## WHAT YOU WILL DO
Transcribe word for word the section of the records below that opens with the line containing "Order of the" and closes with the line containing "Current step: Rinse"; drop every picture.

## DATA TO EXAMINE
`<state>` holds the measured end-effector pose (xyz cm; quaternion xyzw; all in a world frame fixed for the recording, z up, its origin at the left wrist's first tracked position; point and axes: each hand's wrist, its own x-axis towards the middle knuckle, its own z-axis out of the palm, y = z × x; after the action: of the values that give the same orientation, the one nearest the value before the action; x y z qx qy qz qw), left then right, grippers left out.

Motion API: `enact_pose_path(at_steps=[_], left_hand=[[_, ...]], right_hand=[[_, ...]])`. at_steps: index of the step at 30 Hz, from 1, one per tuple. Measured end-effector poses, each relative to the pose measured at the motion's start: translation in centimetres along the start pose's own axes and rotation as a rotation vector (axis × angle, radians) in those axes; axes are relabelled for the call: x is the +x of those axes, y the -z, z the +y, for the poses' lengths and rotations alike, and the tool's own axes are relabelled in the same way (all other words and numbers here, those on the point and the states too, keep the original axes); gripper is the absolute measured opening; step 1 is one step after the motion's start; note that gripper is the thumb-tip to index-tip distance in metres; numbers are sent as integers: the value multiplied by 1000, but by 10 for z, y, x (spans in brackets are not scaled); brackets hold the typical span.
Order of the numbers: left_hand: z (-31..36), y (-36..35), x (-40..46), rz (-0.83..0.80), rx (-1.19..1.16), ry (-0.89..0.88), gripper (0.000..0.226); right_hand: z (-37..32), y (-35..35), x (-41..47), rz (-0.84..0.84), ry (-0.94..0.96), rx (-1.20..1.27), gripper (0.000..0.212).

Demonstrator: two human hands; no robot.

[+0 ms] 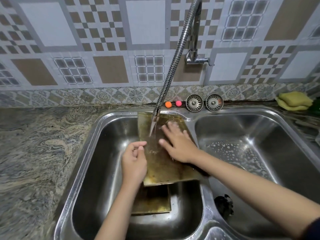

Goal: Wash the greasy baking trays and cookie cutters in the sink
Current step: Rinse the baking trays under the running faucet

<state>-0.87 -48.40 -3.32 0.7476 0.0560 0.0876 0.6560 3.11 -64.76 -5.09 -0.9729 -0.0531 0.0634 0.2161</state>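
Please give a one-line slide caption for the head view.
Right hand rubs greasy baking tray under running faucet; left hand holds its edge.

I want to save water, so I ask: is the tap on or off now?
On. A stream of water runs from the tap onto the tray that leans in the left sink.

Two metal strainers [204, 103] are stood against the patterned tile wall [110, 49], and an orange ball [168, 104] and a pink ball [178, 103] are set just left of them. Yellow sponges [294, 100] are piled well to the strainers' right, and a dark scrubber [223, 206] is seen well below them.
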Motion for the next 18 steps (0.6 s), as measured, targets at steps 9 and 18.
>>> enact_pose_path(at_steps=[9, 18], left_hand=[[-2, -11, 5, -111, 49, -2, 23], [1, 1, -4, -30, 19, -24, 21]], right_hand=[[-6, -9, -21, 68, 87, 137, 57], [-16, -4, -17, 118, -78, 57, 65]])
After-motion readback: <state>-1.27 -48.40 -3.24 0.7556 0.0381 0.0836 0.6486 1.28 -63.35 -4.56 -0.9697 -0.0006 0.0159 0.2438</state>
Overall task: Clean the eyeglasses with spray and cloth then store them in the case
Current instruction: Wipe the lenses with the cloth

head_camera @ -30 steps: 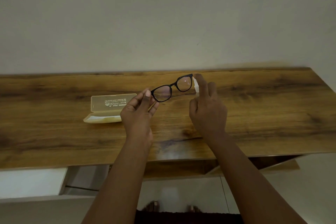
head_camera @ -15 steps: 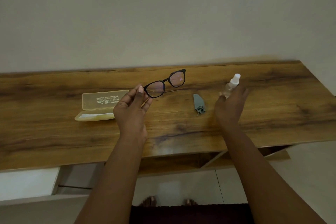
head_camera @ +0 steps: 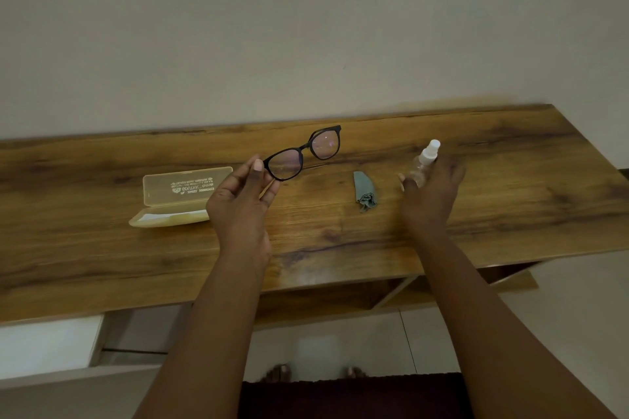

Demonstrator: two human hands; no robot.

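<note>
Glasses (head_camera: 303,154) hang above the table (head_camera: 510,201) in our left hand (head_camera: 238,204), well clear of the wood. We pinch them at the left end of the black frame, thumb and fingertips pressed together round that corner, so the two lenses run up and to the right, away from the hand. Faint pink glints show on the right lens.

Our right hand (head_camera: 430,190) is at the spray (head_camera: 425,160), a small clear bottle with a white nozzle that stands on the table toward the far right. The fingers curl round the far side of the bottle and the thumb lies at its near left; we cannot tell how firmly they close on it, as the hand hides the lower part.

Between the two hands lies the cloth (head_camera: 363,190), grey-green and crumpled, narrow at the far end and bunched at the near end, flat on the wood and touching neither hand.

The case (head_camera: 177,196) sits open at the left, just beside our left hand, its pale yellow lid tipped back toward the wall. Print runs across the lid upside down to us (we make out something like "GOUTHA" and a row of digits, the rest too small to read). A white lining shows in the lower half.
</note>
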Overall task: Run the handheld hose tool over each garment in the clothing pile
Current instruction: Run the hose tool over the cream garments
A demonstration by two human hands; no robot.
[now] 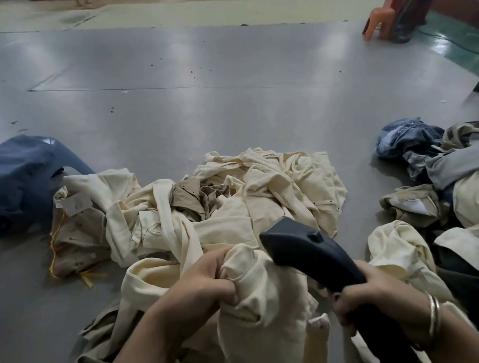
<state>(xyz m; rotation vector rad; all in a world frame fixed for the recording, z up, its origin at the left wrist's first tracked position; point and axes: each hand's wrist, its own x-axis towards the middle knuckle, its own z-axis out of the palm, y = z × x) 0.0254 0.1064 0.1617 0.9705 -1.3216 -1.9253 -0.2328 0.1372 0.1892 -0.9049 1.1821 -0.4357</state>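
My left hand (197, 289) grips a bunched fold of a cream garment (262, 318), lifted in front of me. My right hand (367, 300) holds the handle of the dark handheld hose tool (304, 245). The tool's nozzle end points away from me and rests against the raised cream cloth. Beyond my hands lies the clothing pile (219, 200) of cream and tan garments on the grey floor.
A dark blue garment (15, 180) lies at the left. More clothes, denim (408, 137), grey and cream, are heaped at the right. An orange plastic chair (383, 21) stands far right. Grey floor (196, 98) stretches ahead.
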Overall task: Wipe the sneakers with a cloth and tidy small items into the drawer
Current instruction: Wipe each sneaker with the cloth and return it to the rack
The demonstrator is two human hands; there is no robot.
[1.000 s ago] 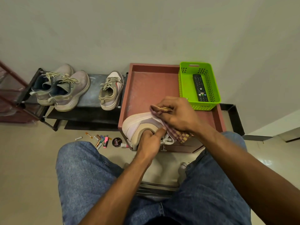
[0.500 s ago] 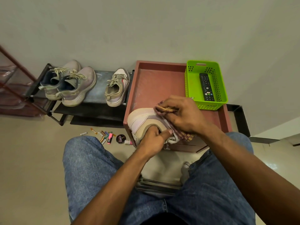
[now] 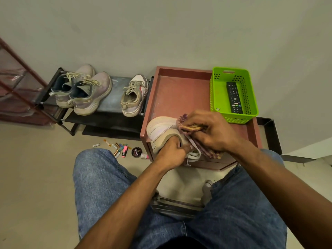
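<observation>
A pale pink-and-beige sneaker (image 3: 161, 130) lies over the front left corner of the reddish drawer unit (image 3: 179, 94). My left hand (image 3: 172, 153) reaches into its opening and grips it there. My right hand (image 3: 210, 132) holds a checked purple cloth (image 3: 199, 148) bunched against the sneaker's upper. Small items (image 3: 122, 150) lie scattered on the floor left of the unit: batteries, a pink marker, a round black tin (image 3: 136, 151). The drawer front below my hands is mostly hidden.
Three more worn sneakers, (image 3: 89, 94) being the nearest, stand on a low black shoe rack (image 3: 107, 121) to the left. A green basket (image 3: 215, 97) with a black remote (image 3: 233, 97) sits at the unit's back right. My jeans-clad knees fill the foreground.
My right hand has slid the cloth a little along the sneaker's upper. The left hand keeps its grip on the shoe. The head camera has shifted, moving the scene in the frame.
</observation>
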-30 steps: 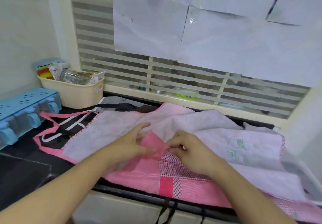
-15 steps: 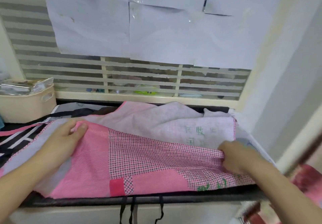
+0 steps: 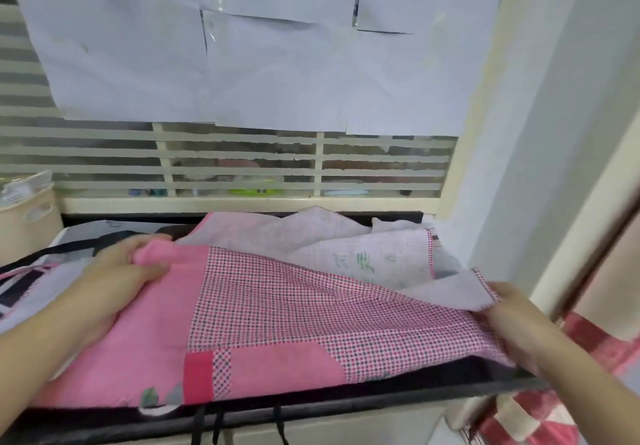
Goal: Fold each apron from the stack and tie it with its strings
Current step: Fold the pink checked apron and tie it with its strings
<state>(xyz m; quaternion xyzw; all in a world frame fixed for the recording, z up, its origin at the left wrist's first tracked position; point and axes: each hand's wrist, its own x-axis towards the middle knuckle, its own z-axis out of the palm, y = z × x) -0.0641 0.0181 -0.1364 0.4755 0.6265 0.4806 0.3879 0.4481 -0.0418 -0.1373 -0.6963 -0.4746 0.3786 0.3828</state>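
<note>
A pink apron (image 3: 270, 309) with a checked panel lies spread across the black counter (image 3: 311, 413), its pale underside (image 3: 346, 247) turned up at the back. My left hand (image 3: 121, 271) grips a bunched pink corner at the apron's left. My right hand (image 3: 512, 320) pinches the apron's right edge near the counter's corner. A black and white apron (image 3: 24, 282) lies under it at the left. Black strings (image 3: 207, 424) hang over the counter's front edge.
A beige basket (image 3: 27, 216) stands at the back left. Behind the counter is a louvred window (image 3: 242, 164) covered with white paper sheets (image 3: 242, 46). A white wall and door frame (image 3: 554, 167) close off the right. Red and white cloth (image 3: 561, 410) shows below right.
My hands have drawn apart from the apron's middle to its left and right edges, stretching the fold out. My view has swung right, away from the blue container.
</note>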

## EXERCISE OUTPUT
Order of the numbers: left_hand: z (-31..36), y (-36..35), x (-40..46), rz (-0.83..0.80), rx (-1.19..1.16), ry (-0.89..0.88), gripper (0.000..0.226); right_hand: z (-37..32), y (-35..35), x (-41..47), rz (-0.84..0.84), ry (-0.94..0.96), rx (-1.20..1.27), gripper (0.000..0.212).

Demonstrator: two human hands; no robot.

[+0 ms] 

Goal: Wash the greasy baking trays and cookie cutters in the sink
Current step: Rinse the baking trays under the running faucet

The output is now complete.